Work to complete ::
Begin at the top of the listing below. Write each line out exactly, ending with the line that holds "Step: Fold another".

Task material ::
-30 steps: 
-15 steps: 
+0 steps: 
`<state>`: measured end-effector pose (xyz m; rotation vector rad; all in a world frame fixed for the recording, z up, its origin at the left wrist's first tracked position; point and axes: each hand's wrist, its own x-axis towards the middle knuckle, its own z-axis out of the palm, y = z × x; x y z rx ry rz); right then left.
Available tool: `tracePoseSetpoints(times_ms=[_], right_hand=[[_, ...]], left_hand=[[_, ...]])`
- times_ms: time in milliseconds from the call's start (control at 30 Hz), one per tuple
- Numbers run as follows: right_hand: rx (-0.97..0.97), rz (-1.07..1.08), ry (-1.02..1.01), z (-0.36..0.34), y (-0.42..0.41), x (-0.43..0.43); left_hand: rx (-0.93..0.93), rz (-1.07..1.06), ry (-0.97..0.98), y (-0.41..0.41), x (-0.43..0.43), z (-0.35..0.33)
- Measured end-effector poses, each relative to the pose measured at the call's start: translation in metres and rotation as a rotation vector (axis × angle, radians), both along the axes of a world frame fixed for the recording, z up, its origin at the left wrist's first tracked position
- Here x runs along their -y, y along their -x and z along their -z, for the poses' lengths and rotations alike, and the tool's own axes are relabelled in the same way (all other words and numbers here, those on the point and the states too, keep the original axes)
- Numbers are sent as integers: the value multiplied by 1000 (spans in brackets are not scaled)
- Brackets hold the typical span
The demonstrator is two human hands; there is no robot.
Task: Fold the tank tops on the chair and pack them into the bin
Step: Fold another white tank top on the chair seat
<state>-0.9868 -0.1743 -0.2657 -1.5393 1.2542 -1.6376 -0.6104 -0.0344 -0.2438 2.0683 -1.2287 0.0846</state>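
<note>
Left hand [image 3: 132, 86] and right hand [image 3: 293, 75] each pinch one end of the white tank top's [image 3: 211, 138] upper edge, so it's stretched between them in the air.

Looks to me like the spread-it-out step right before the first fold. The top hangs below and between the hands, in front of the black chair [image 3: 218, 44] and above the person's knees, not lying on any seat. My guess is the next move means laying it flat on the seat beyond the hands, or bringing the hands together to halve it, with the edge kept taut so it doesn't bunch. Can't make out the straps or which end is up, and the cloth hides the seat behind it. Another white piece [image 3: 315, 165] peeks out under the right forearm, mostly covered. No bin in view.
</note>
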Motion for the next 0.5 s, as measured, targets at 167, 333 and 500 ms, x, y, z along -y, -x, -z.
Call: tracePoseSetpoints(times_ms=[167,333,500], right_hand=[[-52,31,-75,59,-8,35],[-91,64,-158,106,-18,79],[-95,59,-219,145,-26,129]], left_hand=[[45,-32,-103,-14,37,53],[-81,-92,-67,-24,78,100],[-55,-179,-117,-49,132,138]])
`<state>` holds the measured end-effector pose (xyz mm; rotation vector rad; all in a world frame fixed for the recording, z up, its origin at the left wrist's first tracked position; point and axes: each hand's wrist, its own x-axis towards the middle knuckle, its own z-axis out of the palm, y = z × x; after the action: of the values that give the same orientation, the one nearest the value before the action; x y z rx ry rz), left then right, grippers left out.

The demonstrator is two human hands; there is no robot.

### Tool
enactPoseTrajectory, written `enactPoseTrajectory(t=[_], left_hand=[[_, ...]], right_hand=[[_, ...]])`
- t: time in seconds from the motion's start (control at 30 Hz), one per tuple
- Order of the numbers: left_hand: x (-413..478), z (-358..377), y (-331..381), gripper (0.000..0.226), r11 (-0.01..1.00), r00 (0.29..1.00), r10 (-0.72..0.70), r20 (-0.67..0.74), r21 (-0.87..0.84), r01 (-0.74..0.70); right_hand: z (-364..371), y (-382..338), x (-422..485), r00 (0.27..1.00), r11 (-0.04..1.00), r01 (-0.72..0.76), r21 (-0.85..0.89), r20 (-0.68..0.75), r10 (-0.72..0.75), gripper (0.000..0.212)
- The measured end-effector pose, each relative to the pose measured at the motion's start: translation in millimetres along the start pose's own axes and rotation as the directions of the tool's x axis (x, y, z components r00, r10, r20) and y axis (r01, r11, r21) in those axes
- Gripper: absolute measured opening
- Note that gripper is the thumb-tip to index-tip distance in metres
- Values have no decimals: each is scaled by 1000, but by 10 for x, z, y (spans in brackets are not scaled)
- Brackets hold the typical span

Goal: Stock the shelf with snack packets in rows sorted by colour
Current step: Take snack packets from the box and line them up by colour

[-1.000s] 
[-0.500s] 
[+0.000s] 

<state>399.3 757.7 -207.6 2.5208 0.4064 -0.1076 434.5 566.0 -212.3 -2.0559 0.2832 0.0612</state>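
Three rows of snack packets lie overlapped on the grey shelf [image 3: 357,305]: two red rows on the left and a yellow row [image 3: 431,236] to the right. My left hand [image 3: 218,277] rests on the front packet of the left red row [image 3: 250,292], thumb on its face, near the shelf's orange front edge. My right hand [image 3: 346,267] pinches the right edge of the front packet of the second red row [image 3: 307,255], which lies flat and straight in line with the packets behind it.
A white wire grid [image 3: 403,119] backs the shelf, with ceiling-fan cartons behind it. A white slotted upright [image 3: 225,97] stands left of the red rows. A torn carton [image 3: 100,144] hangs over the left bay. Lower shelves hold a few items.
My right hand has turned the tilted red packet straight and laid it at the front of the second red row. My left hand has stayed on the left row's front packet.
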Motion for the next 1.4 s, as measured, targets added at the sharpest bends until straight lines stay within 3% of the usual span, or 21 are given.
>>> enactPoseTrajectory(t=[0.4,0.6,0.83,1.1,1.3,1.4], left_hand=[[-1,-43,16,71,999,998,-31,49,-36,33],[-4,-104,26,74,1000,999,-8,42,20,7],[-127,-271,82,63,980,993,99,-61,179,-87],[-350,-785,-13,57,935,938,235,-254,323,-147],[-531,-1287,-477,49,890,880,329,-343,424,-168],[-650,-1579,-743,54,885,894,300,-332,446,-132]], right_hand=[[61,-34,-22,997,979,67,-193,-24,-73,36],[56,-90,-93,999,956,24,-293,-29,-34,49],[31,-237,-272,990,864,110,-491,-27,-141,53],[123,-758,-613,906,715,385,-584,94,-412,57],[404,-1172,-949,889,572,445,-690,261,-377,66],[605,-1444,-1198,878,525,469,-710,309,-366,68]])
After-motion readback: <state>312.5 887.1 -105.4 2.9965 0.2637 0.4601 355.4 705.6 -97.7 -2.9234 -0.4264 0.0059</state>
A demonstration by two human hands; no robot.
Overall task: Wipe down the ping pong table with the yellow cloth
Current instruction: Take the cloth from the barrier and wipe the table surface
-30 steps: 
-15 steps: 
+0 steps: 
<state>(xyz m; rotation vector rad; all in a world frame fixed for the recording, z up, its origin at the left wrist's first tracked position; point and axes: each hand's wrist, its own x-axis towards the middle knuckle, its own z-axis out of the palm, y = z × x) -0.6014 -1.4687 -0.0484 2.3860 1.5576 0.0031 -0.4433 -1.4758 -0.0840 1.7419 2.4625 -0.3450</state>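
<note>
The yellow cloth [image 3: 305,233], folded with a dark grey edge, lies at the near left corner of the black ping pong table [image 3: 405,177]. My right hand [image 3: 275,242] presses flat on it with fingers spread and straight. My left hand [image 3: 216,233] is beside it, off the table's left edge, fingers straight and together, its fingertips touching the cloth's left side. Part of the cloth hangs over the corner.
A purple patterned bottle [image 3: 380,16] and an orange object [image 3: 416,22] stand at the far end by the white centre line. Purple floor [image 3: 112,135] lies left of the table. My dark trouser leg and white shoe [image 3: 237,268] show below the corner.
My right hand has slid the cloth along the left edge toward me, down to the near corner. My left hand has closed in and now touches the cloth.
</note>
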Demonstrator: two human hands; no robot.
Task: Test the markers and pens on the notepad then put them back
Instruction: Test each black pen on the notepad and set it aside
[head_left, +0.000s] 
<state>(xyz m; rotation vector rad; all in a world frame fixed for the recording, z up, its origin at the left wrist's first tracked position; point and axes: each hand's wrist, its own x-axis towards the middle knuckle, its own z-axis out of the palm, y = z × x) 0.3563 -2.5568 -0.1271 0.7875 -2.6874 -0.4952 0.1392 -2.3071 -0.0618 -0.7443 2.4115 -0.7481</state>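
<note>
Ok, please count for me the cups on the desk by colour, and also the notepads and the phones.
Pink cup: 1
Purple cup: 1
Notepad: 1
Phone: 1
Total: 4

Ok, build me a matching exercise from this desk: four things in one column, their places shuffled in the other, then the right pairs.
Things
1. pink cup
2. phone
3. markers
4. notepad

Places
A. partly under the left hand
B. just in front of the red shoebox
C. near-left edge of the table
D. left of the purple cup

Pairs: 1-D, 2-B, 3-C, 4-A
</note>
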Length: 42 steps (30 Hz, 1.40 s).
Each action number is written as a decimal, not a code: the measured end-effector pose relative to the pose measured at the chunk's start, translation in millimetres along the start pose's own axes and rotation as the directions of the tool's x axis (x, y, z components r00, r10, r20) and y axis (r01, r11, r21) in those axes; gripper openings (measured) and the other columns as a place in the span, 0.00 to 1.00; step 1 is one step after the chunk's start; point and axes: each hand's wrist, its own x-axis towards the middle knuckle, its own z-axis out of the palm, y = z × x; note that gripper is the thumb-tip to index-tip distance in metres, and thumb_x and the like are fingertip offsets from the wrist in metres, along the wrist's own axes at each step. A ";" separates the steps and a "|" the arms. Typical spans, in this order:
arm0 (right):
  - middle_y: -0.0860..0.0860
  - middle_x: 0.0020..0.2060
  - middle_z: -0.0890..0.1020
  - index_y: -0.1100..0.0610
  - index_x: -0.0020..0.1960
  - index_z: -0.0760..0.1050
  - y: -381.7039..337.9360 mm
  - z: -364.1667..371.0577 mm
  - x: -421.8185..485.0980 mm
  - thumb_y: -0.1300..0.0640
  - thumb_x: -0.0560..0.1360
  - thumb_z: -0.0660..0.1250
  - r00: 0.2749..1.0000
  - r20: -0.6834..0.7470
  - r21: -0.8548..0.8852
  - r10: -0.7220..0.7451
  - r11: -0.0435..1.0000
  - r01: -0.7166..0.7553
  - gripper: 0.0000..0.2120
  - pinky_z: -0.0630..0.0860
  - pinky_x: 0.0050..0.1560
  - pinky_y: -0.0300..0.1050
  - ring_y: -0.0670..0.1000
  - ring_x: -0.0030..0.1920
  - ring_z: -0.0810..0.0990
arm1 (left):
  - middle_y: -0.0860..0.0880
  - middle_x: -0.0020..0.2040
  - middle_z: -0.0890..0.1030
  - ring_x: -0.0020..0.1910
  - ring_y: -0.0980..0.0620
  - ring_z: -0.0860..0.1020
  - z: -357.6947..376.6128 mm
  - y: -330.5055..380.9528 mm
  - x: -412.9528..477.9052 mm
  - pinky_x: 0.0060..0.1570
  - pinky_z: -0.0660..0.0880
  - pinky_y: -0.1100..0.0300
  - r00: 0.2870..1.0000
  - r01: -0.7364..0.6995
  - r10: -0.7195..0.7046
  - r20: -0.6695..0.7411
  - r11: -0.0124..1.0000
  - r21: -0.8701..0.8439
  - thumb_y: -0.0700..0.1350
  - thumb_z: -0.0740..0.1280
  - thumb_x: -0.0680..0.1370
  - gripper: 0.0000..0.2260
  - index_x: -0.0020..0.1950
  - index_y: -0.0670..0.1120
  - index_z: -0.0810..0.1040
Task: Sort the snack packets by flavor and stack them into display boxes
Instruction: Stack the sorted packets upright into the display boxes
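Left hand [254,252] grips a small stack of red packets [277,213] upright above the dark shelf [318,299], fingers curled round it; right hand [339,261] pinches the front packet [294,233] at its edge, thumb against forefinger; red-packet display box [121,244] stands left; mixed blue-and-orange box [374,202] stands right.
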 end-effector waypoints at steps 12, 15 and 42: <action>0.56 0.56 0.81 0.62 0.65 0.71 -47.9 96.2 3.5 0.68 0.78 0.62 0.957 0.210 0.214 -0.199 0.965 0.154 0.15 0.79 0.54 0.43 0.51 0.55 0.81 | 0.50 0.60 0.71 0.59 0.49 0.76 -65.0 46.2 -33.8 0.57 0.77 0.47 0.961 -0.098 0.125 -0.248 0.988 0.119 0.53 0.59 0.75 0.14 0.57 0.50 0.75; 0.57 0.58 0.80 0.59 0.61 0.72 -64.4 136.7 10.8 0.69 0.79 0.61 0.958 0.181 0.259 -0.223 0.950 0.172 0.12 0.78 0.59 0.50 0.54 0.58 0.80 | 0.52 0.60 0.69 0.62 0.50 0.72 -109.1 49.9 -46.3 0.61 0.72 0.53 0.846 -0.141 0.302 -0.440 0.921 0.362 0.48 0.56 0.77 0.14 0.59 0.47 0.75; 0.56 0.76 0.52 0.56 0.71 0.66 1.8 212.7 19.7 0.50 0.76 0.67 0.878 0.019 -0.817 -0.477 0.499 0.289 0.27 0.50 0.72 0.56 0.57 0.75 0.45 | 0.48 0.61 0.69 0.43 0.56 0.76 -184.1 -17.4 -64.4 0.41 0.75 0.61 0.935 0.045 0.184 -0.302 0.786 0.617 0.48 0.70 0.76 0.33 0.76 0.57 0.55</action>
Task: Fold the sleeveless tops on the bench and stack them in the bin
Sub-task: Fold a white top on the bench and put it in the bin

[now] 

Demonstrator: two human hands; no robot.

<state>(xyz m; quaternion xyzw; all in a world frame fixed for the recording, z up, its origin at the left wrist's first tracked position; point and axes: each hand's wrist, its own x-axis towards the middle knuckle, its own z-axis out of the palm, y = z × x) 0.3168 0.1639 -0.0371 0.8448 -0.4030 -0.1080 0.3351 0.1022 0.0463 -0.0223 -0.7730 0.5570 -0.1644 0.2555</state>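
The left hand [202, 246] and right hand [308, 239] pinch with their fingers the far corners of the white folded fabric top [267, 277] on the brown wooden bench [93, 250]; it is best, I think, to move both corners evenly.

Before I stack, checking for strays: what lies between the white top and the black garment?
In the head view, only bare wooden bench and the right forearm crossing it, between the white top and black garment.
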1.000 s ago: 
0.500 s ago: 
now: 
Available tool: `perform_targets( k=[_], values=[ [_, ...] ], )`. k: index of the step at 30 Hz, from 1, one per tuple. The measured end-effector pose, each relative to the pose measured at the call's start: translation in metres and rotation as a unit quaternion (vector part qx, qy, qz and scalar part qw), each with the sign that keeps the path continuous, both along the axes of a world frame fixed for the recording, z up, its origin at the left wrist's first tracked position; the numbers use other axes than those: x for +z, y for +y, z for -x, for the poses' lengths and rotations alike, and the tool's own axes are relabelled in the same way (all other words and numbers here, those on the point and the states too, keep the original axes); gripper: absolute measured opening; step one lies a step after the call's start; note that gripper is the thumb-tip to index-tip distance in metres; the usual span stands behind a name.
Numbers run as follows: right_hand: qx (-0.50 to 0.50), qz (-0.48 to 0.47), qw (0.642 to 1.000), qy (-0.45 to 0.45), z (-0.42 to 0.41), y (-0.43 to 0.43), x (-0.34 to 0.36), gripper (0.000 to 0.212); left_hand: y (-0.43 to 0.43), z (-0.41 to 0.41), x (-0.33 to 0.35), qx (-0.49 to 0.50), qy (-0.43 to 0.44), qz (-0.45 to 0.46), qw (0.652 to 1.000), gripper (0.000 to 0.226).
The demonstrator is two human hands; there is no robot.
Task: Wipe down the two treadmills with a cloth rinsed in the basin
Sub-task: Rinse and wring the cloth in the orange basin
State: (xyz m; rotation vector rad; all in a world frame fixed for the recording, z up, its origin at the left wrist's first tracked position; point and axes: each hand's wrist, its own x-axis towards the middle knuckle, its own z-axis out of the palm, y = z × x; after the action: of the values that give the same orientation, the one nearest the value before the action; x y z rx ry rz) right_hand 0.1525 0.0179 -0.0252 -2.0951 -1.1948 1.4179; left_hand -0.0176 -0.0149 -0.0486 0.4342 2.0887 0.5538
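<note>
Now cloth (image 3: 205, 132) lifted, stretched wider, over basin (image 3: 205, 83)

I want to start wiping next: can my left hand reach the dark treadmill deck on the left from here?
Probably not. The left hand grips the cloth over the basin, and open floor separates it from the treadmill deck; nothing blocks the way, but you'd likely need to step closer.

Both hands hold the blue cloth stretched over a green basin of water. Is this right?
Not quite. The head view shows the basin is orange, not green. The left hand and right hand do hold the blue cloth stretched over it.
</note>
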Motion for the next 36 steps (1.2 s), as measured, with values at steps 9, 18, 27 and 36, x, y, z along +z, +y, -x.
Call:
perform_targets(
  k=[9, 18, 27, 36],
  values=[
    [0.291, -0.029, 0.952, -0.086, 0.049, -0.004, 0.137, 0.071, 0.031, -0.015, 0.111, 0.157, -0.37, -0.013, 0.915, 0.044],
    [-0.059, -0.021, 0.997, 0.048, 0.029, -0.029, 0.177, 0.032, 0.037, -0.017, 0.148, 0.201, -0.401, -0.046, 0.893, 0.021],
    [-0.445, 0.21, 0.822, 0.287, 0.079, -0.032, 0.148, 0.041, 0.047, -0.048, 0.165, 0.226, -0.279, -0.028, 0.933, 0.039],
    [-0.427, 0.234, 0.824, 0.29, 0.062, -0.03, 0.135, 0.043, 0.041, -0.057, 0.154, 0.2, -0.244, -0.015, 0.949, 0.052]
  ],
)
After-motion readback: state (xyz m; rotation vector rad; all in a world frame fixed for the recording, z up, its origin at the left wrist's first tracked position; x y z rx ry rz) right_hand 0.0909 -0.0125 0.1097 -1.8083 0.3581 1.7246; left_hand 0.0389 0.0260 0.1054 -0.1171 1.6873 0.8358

Answer section ::
-30 steps: 
-15 steps: 
+0 steps: 
`<state>`: measured end-effector pose (xyz m; rotation vector rad; all in a world frame fixed for the recording, z up, its origin at the left wrist's first tracked position; point and axes: each hand's wrist, its own x-axis towards the middle knuckle, its own z-axis out of the palm, y = z × x; x y z rx ry rz); right then left.
Available tool: `tracePoseSetpoints(times_ms=[_], right_hand=[[_, ...]], left_hand=[[_, ...]])`
- times_ms: time in milliseconds from the call's start (control at 30 Hz), one per tuple
- Numbers run as follows: right_hand: rx (-0.97..0.97), rz (-1.07..1.08), ry (-1.02..1.01), z (-0.36..0.34), y (-0.42..0.41), x (-0.43..0.43); left_hand: rx (-0.93..0.93), rz (-1.07..1.06), ry (-0.97..0.98), y (-0.41..0.41), x (-0.43..0.43), z (-0.35..0.33)
- Measured end-effector poses, each relative to the pose measured at the call's start: translation in metres and rotation as a rotation vector (axis × angle, radians), both along the axes of a world frame fixed for the recording, z up, its origin at the left wrist's first tracked position
- Here x runs along their -y, y along their -x and z along their -z, for the poses' lengths and rotations alike, and the tool's own axes are relabelled in the same way (all other words and numbers here, those on the point and the states too, keep the original axes)
- Numbers are sent as integers: the value multiplied by 1000 (spans in brackets are not scaled)
- Brackets hold the typical span
The demonstrator is two human hands; there is no robot.
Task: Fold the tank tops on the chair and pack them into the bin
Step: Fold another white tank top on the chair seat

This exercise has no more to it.